20. The method according to claim 16, wherein the peroxyoxalate chemiluminescent chemistry reagents comprise a saturated oxalate solution, a concentrated hydrogen peroxide solution, and at least one fluorescent dye attached to the nucleic acid.

21. The method according to claim 17, wherein imaging comprises contacting the second top film of the electrophoresis gel to an exterior surface of a rotating drum, wherein the exterior surface of the drum comprises a plurality of color sensitive pixels.

22. The method according to claim 21, wherein each pixel comprises at least one photodiode and at least one thin film transistor.

23. The method according to claim 22, further comprising readout circuitry connected to the pixels by at least one electrode.

24. The method according to claim 17, wherein each pixel on the exterior surface of the drum is capable of detecting colors within the visible and infrared light spectrum.

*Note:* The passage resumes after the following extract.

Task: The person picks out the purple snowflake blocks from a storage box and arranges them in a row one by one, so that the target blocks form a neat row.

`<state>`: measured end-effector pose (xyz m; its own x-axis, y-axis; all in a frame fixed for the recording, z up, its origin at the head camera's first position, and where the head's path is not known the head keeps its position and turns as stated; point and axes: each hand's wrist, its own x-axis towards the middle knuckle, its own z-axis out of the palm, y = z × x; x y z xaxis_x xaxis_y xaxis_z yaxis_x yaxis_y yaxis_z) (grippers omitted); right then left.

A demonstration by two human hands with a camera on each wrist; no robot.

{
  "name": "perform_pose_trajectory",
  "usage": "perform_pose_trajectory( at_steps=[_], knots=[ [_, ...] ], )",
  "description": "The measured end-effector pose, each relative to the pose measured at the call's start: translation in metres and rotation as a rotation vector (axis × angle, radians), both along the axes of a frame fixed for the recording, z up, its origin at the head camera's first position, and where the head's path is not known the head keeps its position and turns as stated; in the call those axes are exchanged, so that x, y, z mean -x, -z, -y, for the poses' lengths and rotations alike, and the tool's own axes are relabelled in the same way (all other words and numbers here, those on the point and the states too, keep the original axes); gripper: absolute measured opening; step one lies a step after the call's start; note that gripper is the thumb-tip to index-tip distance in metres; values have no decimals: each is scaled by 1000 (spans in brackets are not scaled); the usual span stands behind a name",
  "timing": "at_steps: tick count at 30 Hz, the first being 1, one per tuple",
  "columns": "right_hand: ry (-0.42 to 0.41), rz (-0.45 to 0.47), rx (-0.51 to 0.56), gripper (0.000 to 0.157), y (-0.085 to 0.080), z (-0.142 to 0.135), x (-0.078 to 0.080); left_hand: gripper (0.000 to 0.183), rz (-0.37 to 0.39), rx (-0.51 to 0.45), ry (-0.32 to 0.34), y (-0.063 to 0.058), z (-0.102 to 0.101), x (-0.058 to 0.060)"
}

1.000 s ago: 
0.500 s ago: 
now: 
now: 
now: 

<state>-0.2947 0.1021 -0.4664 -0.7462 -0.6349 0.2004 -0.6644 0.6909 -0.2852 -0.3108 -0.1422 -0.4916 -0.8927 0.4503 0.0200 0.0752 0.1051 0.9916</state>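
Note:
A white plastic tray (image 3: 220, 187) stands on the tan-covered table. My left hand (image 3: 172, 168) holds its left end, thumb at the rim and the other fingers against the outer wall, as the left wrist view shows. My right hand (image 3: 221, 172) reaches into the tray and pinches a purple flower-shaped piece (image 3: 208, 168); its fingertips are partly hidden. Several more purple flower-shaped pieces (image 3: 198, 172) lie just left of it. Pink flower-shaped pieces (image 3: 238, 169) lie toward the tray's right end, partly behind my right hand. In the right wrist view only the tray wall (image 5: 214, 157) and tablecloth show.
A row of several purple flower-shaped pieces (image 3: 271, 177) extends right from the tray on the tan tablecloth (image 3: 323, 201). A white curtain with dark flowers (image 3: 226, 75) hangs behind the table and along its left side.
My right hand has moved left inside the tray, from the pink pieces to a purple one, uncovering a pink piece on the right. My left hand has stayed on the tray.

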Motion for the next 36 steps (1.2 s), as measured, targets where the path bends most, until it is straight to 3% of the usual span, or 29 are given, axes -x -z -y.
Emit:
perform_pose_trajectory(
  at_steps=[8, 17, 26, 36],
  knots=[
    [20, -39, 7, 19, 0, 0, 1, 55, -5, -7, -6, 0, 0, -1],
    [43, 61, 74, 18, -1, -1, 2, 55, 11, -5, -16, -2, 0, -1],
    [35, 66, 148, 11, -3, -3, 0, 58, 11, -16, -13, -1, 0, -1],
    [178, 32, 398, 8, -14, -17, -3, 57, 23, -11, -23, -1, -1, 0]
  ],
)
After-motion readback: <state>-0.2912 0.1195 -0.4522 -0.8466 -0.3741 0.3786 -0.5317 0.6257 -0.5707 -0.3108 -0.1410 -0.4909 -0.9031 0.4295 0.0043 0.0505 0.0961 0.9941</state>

25. A method of sequencing DNA, comprising:

conducting a sequencing reaction in a microcapsule;

applying the microcapsule and a first polymer matrix onto a base film to form an electrophoresis gel that is being continuously conveyed along a conveying path;

conducting electrophoretic separation; and

imaging the nucleic acids, wherein imaging comprises contacting a top film of the electrophoresis gel to an exterior surface of a rotating drum, wherein the exterior surface of the drum comprises a plurality of color sensitive pixels.

26. A device for continuous imaging of nucleic acids, the device comprising: a rotating drum, wherein an exterior surface of the drum comprises a plurality of slits and a plurality of color sensitive pixels, wherein an interior of the drum comprises at least one light source configured to emit light through the slits in the exterior surface of the drum.

27. The device according to claim 26, further comprising at least one light source connected to at least one edge of the rotating drum.

28. The device according to claim 26, wherein the light source is selected from a lamp, a laser, and an LED.

29. The device according to claim 26, wherein each pixel comprises at least one photodiode and at least one thin film transistor.

30. The device according to claim 29, further comprising readout circuitry connected to the pixels by at least one electrode.

31. The device according to claim 1, wherein each pixel on the exterior surface of the drum is capable of detecting colors within the visible and infrared light spectrum.

32. The device according to claim 31, wherein each pixel is capable of detecting at least four different colors within the visible and infrared light spectrum, at least eight different colors within the visible and infrared light spectrum, and at least about sixteen different colors within the visible and infrared light spectrum.